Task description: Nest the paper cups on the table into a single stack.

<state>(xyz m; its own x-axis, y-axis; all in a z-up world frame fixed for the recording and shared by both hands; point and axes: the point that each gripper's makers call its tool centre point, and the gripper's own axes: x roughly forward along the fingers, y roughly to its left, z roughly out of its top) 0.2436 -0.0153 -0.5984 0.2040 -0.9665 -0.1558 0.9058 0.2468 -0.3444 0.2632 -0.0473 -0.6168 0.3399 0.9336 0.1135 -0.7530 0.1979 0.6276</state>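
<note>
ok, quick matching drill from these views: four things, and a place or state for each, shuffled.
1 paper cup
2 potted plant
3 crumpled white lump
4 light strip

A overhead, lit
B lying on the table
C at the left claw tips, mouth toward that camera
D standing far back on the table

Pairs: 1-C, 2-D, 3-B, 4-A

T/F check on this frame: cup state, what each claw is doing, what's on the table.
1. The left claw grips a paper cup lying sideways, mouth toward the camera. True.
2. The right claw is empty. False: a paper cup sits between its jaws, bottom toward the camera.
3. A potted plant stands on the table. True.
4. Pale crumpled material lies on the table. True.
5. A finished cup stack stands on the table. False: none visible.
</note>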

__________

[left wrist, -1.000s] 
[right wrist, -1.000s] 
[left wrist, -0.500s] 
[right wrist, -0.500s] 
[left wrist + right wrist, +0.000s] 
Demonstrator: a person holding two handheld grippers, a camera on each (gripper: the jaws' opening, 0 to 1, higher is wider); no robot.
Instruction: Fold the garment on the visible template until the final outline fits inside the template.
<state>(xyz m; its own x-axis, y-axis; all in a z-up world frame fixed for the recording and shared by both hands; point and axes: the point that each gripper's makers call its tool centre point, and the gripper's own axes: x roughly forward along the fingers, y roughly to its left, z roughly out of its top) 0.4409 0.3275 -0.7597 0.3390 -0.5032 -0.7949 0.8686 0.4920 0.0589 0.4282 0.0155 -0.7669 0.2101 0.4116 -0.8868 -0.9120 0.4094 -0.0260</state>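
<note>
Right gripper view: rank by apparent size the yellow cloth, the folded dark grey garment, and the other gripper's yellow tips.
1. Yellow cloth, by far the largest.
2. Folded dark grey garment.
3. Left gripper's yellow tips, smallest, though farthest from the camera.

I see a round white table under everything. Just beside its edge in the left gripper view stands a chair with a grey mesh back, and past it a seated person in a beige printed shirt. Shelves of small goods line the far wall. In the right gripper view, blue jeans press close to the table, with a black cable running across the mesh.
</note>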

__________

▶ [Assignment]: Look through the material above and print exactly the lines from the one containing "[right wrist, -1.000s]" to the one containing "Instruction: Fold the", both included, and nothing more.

▶ [Response]:
[right wrist, -1.000s] 
[left wrist, -0.500s] 
[right wrist, -0.500s] 
[left wrist + right wrist, +0.000s] 
Demonstrator: a person holding two handheld grippers, a camera on each (gripper: the jaws' opening, 0 to 1, higher is wider); no robot.
Instruction: Fold the garment on the visible template until the final outline fits inside the template.

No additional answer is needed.